Polyphase alternating current, what is it?
Alternating current (AC) is a familiar term to everyone because it is the current type that comes out of an ordinary wall socket. But sometimes a normal socket is not enough. Kitchen appliances such as a stove or oven, do usually use polyphase alternating current (also called polyphase systems or polyphase power). In this blogpost we will explain the reason why this is necessary.
Why alternating current?
Alternating current or direct current? We are not the only ones to ask this question; it was also asked just over 100 years ago at the end of the 19th century. At that time, there was the so-called “war of the currents”, a conflict regarding the supremacy in the power grid. But why was there a “war” between DC and AC? The reasons were the completely different properties of these two types of electricity.
AC current is easy to produce. Nowadays, so-called synchronous machines do this job. There, a turbine (e.g. water or wind turbine) rotates a strong (permanent or electro) magnet and therefore its magnetic field. Electric wires surround this magnetic field. Due to the law of induction (third maxwell equation), an AC current is then generated in the conductor cables. This process is simple and easily scalable.
Also, alternating current is very suitable for energy transmission. Mostly, high-voltage lines do transport electric power. This high voltage is converted into a low voltage in the vicinity of the consumer. Transformers, which work efficiently with AC, do this conversion.
However, direct current also has advantages. For example, DC is generally much safer to handle. Some devices also only work with DC. The reason for this is the way power is transmitted: If alternating current is used, the transmitted power also becomes an alternating quantity. Therefore, the power transmission is not constant but varies. In contrast, direct current transfers power at a constant amount, which has technical advantages.
AC current (left), DC current (right)
By the end of the war of the currents, AC had become the standard for most applications. Today, only power transmission in undersea lines or the operation of certain devices require DC. For the conversion from alternating current to direct current one uses direct current converters.
The advantage of polyphase alternating current
As mentioned, alternating current has a significant technical disadvantage: unlike direct current, the power transfer is not constant. To solve this problem, one can use so-called polyphase alternating current.
With polyphase alternating current, there are several power lines which transmit the energy. Each line carries a current. Two-phase alternating current, for example, uses two lines, three-phase alternating current uses three lines. The alternating currents in the individual lines do also have a time shift.
Now, with polyphase alternating current, a constant power transfer becomes possible. This can be seen well in the case of two-phase alternating current: If the power transfer from the first conductor becomes minimal, the power transfer from the second conductor becomes maximal. Since the powers in the two conductors oscillate in opposite directions, they therefore balance each other out.
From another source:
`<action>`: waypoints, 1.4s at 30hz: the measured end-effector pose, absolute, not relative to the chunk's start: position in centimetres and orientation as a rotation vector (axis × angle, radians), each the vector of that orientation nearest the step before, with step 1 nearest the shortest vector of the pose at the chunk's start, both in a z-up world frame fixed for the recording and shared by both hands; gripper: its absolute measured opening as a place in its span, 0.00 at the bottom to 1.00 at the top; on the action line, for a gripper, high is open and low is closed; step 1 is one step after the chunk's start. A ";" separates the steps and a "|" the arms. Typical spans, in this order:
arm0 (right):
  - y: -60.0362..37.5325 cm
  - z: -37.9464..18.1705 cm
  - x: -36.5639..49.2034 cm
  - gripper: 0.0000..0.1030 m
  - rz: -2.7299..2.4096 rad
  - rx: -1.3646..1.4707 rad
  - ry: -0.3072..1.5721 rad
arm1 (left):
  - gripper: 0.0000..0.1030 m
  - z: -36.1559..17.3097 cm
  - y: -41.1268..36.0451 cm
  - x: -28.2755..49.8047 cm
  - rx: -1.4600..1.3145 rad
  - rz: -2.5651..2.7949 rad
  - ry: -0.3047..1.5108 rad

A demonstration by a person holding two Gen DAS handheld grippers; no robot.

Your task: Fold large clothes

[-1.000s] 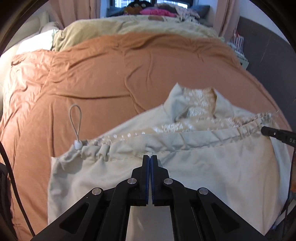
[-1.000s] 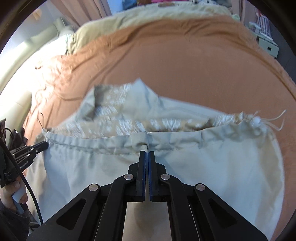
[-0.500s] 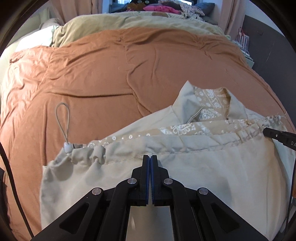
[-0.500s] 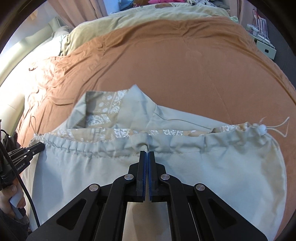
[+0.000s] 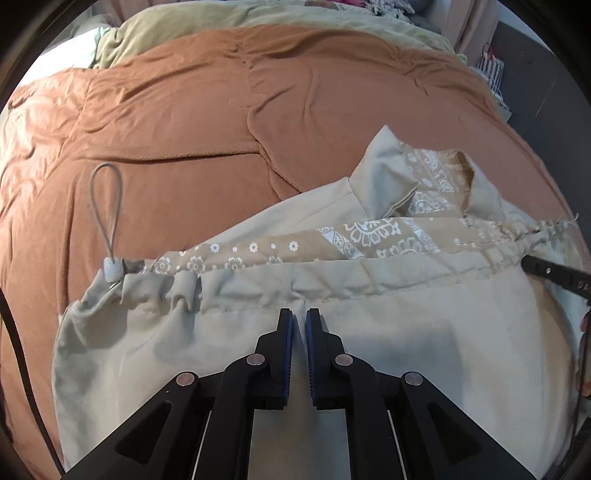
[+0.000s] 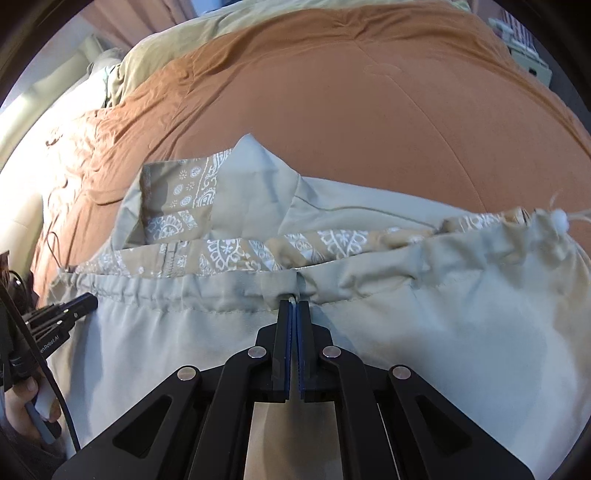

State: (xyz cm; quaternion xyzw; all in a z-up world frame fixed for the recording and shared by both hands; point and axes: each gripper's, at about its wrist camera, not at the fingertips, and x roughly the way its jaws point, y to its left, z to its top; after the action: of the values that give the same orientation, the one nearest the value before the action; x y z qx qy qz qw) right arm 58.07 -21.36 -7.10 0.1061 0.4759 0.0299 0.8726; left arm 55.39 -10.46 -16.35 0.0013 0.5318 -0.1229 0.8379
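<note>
My left gripper [image 5: 299, 318] has just been opening: its jaws now stand a small gap apart, with the jacket's [image 5: 406, 332] hem edge at the fingertips, and I cannot tell whether any cloth lies in the gap or whether the pads touch it. My right gripper [image 6: 294, 308] is clenched tight on the gathered hem [image 6: 221, 291], a pinch of fabric caught at its fingertips. The jacket is pale beige, folded over on itself so the hem lies near the collar [image 5: 410, 173], with a strip of tan paisley lining [image 5: 369, 236] showing between them. It lies on the near part of a bed, on a rust-orange blanket [image 5: 203, 110]. At the hem's left end a drawstring loop [image 5: 105, 206] with a white toggle [image 5: 112, 272] rests on the blanket; at the right end a second white toggle [image 6: 559, 218] trails thin cords. In the right wrist view my left gripper's tip [image 6: 79, 304] touches the hem's left end, and a hand [image 6: 22, 410] grips its handle. A yellowish cover [image 5: 258, 14] lies at the far end.
</note>
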 end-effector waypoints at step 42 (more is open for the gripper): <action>-11.8 -4.5 30.4 0.37 0.232 0.109 0.886 | 0.69 -13.3 7.3 28.3 -0.361 -0.025 0.960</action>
State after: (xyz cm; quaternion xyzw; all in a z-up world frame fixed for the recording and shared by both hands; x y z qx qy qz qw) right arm 30.41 -11.81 -4.51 0.0527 0.4273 0.1117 0.8956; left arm 28.25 7.27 -13.28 -0.1729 0.4591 -0.0118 0.8713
Power transmitted by two-phase alternating current
Another advantage of polyphase alternating current is the higher and more efficient power transfer. Three power lines can naturally transmit three times the power. One would think that this would also require three times the amount of material (due to additional wires), but this is actually not the case.
For a single-phase transmission of energy, you need two lines: A phase wire and a neutral conductor. This is analogous to direct current, where you have one line that brings the current to the consumer and one line that carries it away.
With three-phase alternating current, you obviously need three such phase wires. The difference, however, is that you often do not need a neutral conductor. The three offset currents, which flow in the three phase wires, cancel each other out when meeting in the neutral conductor. As a result, the neutral conductor carries no current and one may also omit it.
Single-phase AC (left), three-phase AC (right)
Measure up to 9-phases of power
Nowadays, two-phase alternating currents do only rarely find applications. In contrast, three-phase alternating currents have much more frequent applications, for example in power transmission with high-voltage lines. Some household appliances or electrical machines also require three-phase alternating current.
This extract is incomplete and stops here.